Tersangka bernama Ahmad Jamaludin atau Jamal (21) dihadirkan langsung di tempat kejadian peristiwa (TKP) untuk memperagakan 24 adegan dengan dikawal ketat kepolisian.

Jalannya rekontruksi digelar di flyover Kramatsampang, Kersana, Brebes itu juga disaksikan langsung oleh Jaksa Penuntut Umum (JPU) dari Kejari Brebes. Juga menghadirkan sejumlah saksi, salah seorangnya yakni bibi tersangka yang dihadirkan karena sempat menerima titipan motor korban yang dirampas pelaku.

Adegan rekonstruksi dimulai pemesanan ojol, kemudian bertemu denggan korban hingga aksinya menghabisi nyawa korban.

Dalam rekonstruksi kejadian mengungkap fakta bahwa tersangka memukul korban dengan tangan kosong berulang kali, hingga akhirnya korban tersungkur dari motornya.

Alasan tersangka melakukan aksi begal lantaran ingin memiliki sepeda motor milik driver ojol itu.

Sementara aksi pembakaran dengan maksud untuk menghilangkan jejak dilakukan karena terinspirasi dari film.

"Ini kami laksanakan untuk kelengkapan berkas terkait kasus ini. Tadi, tersangka melakukan sebanyak 24 adegan dalam reka ulang.

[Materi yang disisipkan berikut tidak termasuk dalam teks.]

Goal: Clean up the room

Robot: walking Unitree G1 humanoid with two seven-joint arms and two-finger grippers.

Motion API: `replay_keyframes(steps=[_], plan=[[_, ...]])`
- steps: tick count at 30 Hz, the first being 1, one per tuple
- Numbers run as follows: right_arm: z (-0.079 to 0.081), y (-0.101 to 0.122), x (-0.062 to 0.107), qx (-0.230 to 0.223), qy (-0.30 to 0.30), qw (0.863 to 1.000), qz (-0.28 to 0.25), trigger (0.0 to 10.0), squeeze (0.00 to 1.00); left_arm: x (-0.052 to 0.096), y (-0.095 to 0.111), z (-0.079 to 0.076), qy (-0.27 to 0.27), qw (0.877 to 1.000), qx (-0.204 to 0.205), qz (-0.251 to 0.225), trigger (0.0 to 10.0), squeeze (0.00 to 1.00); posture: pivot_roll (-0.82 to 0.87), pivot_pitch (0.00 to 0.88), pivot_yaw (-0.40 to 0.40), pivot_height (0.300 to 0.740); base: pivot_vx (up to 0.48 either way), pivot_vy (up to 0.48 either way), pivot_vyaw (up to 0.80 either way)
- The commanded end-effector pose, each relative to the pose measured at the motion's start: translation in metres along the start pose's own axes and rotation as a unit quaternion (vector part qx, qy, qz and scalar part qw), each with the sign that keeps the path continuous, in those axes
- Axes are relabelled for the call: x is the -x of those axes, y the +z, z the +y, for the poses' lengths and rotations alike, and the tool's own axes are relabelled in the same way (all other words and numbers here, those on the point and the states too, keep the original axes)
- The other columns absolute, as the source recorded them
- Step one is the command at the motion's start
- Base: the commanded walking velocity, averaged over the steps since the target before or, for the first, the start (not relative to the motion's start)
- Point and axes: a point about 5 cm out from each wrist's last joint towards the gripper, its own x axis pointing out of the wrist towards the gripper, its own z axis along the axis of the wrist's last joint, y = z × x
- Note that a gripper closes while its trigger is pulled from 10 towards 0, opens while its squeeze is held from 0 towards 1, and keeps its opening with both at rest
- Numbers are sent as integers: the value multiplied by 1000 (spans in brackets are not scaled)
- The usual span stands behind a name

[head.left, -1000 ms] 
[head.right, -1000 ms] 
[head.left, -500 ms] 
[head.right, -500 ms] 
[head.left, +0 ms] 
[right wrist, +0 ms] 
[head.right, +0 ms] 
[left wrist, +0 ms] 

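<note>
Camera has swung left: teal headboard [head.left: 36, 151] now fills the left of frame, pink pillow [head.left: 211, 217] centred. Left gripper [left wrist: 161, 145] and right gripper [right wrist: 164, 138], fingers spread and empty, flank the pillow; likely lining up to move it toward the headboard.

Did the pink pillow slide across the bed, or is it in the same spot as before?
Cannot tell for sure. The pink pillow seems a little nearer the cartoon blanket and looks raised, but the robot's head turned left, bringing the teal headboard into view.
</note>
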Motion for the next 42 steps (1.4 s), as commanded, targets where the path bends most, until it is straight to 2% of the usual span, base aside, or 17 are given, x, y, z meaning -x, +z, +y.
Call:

Mulai dari memesan hingga korban ditemukan warga meninggal dalam keadaan tubuh yang gosong akibat dibakar," kata Kanit I Satreskrim Polres Brebes Aiptu Titok Ambar Pramono ditemui di lokasi kejadian (Selasa 13/07/2021).

Kasus ini bermula saat ditemukannya mayat terbakar di Flyover Kramatsampang Kersana, Brebes pada 9 Juni 2021 lalu.

Diketahui korban adalahn seorang driver Ojek Online bernama Slamet Ariswanto (33), warga Desa Dampyak Kecamatan Kramat, Kabupaten Tegal. Diketahui juga Sepeda motor dan barang-barang korban juga raib dirampas pelaku.

Tim Resmob Satreskrim Polres Brebes bersama unit Satreskrim Polsek Kersana kemudian merringkus pelaku Jamal beberapa hari kemudian saat bersembunyi di rumahnya di Desa Sengon, Kecamatan Tanjung, Kabupaten Brebes.

Dalam kesempatan itu Titok Ambar Pramono mengungkapkan atas perbuatannya itu, tersangka dikenakan Pasal 365 Ayat 3 atau 338 KUHP dengan ancaman kurungan penjara 15 tahun.